Lucille heard the last sentence spoken. "I know, Dalton. It's hard to be away from your friends. But Christmas will be here before you know it and you can visit them, and your parents too!"
"I could care less about my parents," he grumbled, under his breath. "They never cared for me."
"Well, Dalton." It was Archie's turn to speak. "You will have plenty of opportunities here, not just to improve your educational horizons but also to meet new people-"
"New friends?" Dalton grumbled.
"Archie is right, young man," Zedediah said. "You're not just getting the education you would usually get in the classroom. You are going to learn that education is a quest- a quest for the meaning of life."
"Basically, you're learning that you can learn anything, anywhere," sighed E. D.
"May I please be excused?"
A nod from the adults and she was gone, without as much of a bite of food.

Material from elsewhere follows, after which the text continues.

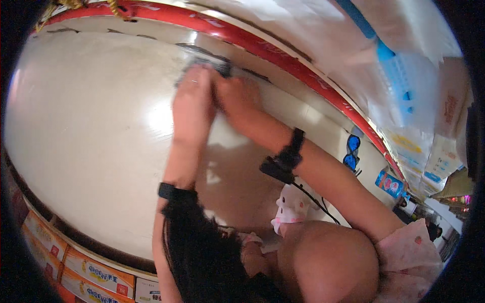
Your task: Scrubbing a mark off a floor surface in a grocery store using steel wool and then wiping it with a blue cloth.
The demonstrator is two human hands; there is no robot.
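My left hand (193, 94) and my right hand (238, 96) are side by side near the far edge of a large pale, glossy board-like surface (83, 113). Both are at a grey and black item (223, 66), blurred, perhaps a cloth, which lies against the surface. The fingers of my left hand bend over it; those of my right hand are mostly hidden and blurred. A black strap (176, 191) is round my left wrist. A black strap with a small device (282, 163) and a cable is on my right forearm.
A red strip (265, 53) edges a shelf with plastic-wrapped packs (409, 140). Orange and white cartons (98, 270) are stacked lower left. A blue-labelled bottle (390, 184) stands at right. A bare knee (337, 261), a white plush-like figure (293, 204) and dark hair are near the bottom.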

The two little kids were whispering amongst yourselves.
"Destiny wants to know if you could stick your hair up in pointies," the little girl inquired him.
What in the hell-
"Pointies!" Christiana then cried.
"I bloody heard you."
"He said a Paulie word," the girl then said to her cousin.
"What? "Bloody?" It's a word."
"You used it in the same way that Paulie uses it, and we're not allowed to use those words."
"Who is Paulie? Another relative?"
"He's Grandpa's parrot. He uses words that only he can use."
"Don't forget Jake!" pointed out the little boy. "He's a big kid, so he's allowed to say parrot words."
"Oh! So Dalton's a big kid too, so he can use parrot words."
"That's right, Chrissie!"
Dalton groaned. This whole stupid dinner is preposterous and time-wasting. At his house, meals with his parents were taken as seriously as business meetings, on the days his parents actually gave a crap to even attend. Usually, he would eat alone or with his nanny (when younger) or with friends. The close-knit, weird Applewhites were culture-shocks in excess.
A rooster crowing. Birds chirping. Wood chopping in the distance. Hal's banging in the nearby room. Dalton couldn't bear to sleep any longer, so he forced himself up. The clock at the bedside table read 6:00 in big red digits.
Great, just bloody great! So, he'll wake up like this, groggy and miserable at six o' clock in the morning, and with a bunch of noise going on outside and within the house. He either could stay in bed and try to sleep for a few more hours or get out of the house to avoid the noise from within and only had to deal with the natural sounds and the chopping going on in the background.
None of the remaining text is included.